Quindi, “discorso chiuso. Va portato nella prossima legislatura, perché è una norma che deve agevolare percorso di integrazione“, per la ministra. Il veto è dunque definitivo da parte di Ap e segna un nuovo punto di rottura tra l’Area e il Partito Democratico se si guardano le parole pronunciate ieri sera dal palco della Festa dell’Unità dal ministro dell’interno Marco Minniti: “Dobbiamo fare ogni sforzo per approvare lo Ius soli. – ha detto – Non è materia di maggioranza, è un principio di carattere generale e tecnicamente può prescindere dalla maggioranza di governo”. Ma anche a quelle di Matteo Orfini, presidente del Pd che dalle pagine di Repubblica interviene parlando di fiducia come “unico modo possibile per approvare lo Ius Soli”. Perché la “politica non deve “farsi guidare dalla paura” ma deve essa stessa guidare “l‘opinione pubblica” senza “inseguire i sondaggi”. Impensabile, dunque, non portare a casa un provvedimento non “perché è sbagliato ma perché non conviene”, commenta il dem. Stessa linea del ministro dei trasporti Graziano Delrio che all’indomani dello stop in Senato aveva parlato di “un atto di paura grave”. Fanno da eco le parole del portavoce Pd Matteo Richetti che ieri ha suggerito di insistere, di cercare “una maggioranza parlamentare per un provvedimento in cui crediamo”. Anche se non si vuole “mettere in difficoltà il governo“. Il provvedimento sembra spaccare anche il Pd, che nonostante le molte dichiarazioni non pare mettere in atto una vera e propria manovra di forza per mandare in porto lo Ius Soli. Critica sottolineata oggi dal segretario di Sinistra Italiana Nicola Fratoianni, che dal microfono di Rainews24 ha attaccato: “In altre occasioni per altre leggi si è messa la fiducia, in questo caso si è atteso tanto tempo, evidentemente non la si è considerata una priorità”. Proprio dall’area a sinistra del Pd nei giorni scorsi era arrivata un’apertura alla fiducia “di scopo”.
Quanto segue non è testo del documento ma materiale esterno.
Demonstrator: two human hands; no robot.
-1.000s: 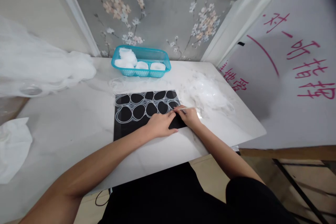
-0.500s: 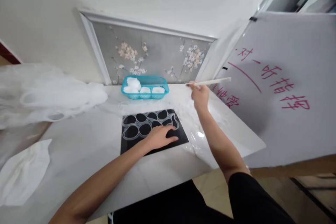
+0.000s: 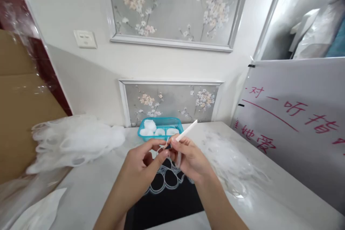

Resta aperta, dunque, la partita sulla legge per la cittadinanza. Il provvedimento, che sembrava essere scomparso dai radar parlamentari quando il 12 settembre era stato accantonato e fatto scomparire dal calendario del Senato per non mettere sotto pressione il governo, è tornato alla ribalta. Nei giorni scorsi si era fatto sentire anche il Vaticano, prima facendo pressing sui centristi di Ap, poi con le parole del presidente della Cei Bassetti per cui “l’accoglienza e l’integrazione dei migranti passano dal riconoscimento della cittadinanza”.